Data below -
/---
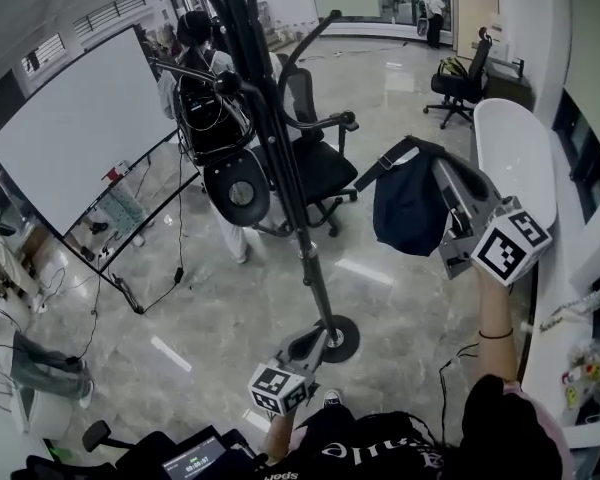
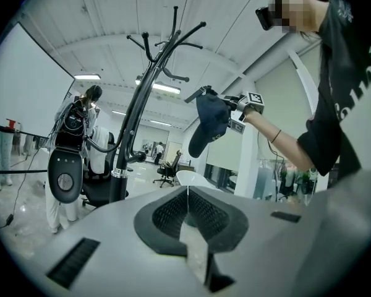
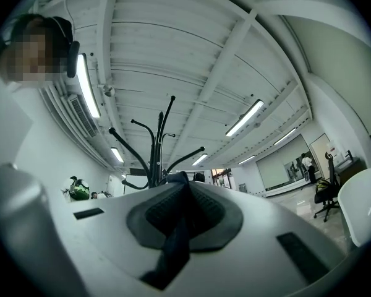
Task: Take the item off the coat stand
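The black coat stand [image 1: 280,158] rises from its round base [image 1: 337,339] on the tiled floor, and its hooks [image 2: 167,42] are bare. A dark blue cap [image 1: 408,206] hangs in the air to the right of the stand, clear of it. My right gripper [image 1: 435,160] is shut on the cap's strap, and the dark fabric [image 3: 176,228] shows pinched between its jaws. My left gripper [image 1: 305,350] is low near the stand's base, shut with nothing in it [image 2: 187,193]. The left gripper view shows the cap [image 2: 209,125] held up beside the stand [image 2: 136,110].
A black office chair [image 1: 320,163] and a device with a round black pod [image 1: 236,192] stand right behind the stand. A whiteboard [image 1: 70,128] is at the left, a white rounded table [image 1: 520,148] at the right. A person in white [image 2: 86,135] stands beyond the stand.
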Available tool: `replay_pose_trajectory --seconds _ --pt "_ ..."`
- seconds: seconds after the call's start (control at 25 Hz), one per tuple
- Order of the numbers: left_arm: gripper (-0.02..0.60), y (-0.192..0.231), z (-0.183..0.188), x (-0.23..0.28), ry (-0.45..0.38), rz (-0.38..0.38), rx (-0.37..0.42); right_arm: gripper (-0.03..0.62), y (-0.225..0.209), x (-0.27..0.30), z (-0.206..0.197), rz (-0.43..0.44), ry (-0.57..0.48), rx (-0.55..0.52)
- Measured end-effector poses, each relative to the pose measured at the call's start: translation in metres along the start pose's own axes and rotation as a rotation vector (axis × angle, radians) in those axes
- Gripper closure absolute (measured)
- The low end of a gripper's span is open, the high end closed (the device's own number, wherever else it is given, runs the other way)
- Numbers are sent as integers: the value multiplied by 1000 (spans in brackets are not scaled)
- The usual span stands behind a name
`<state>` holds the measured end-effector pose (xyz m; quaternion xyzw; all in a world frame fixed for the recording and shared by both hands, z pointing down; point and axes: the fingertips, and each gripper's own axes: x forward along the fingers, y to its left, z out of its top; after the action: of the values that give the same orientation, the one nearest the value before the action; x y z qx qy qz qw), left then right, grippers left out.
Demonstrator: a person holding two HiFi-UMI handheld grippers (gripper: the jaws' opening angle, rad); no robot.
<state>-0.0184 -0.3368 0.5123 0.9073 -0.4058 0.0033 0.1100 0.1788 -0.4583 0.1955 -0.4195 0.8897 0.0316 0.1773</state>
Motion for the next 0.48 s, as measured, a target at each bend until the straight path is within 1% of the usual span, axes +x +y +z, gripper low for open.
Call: replay_pose_trajectory --seconds 0.24,0.48 --pt "575 -43 -12 -5 0 12 -9 563 8 -51 -46 3 92 64" --pt "575 -78 -31 -25 7 73 -45 563 35 -91 -101 71 192 150"
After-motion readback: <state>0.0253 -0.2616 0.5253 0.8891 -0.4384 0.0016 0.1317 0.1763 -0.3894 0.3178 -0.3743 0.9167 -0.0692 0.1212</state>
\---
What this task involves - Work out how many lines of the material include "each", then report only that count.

Task result - 3